* _Requirement_
Reproduce the listing below precisely, leaving every line intact.

╔══

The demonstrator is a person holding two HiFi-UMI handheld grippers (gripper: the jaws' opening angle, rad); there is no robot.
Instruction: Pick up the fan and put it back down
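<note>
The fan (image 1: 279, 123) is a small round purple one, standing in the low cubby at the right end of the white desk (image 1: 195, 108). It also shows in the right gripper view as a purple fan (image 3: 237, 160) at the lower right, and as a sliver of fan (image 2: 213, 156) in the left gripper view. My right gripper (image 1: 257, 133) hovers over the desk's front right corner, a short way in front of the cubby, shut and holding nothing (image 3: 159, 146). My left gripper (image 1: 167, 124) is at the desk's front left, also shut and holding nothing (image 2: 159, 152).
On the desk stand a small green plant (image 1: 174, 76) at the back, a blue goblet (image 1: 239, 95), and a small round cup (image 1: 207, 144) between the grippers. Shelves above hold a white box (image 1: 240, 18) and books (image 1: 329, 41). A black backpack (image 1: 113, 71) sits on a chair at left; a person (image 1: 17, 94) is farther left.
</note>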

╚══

* _Exercise response_
The demonstrator is a person holding two HiFi-UMI handheld grippers (gripper: the jaws' opening angle, rad); there is no robot.
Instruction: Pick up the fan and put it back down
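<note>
The fan (image 1: 279, 123) is a small round purple one, standing in the low cubby at the right end of the white desk (image 1: 195, 108). It also shows in the right gripper view as a purple fan (image 3: 237, 160) at the lower right, and as a sliver of fan (image 2: 213, 156) in the left gripper view. My right gripper (image 1: 257, 133) hovers over the desk's front right corner, a short way in front of the cubby, shut and holding nothing (image 3: 159, 146). My left gripper (image 1: 167, 124) is at the desk's front left, also shut and holding nothing (image 2: 159, 152).
On the desk stand a small green plant (image 1: 174, 76) at the back, a blue goblet (image 1: 239, 95), and a small round cup (image 1: 207, 144) between the grippers. Shelves above hold a white box (image 1: 240, 18) and books (image 1: 329, 41). A black backpack (image 1: 113, 71) sits on a chair at left; a person (image 1: 17, 94) is farther left.
</note>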

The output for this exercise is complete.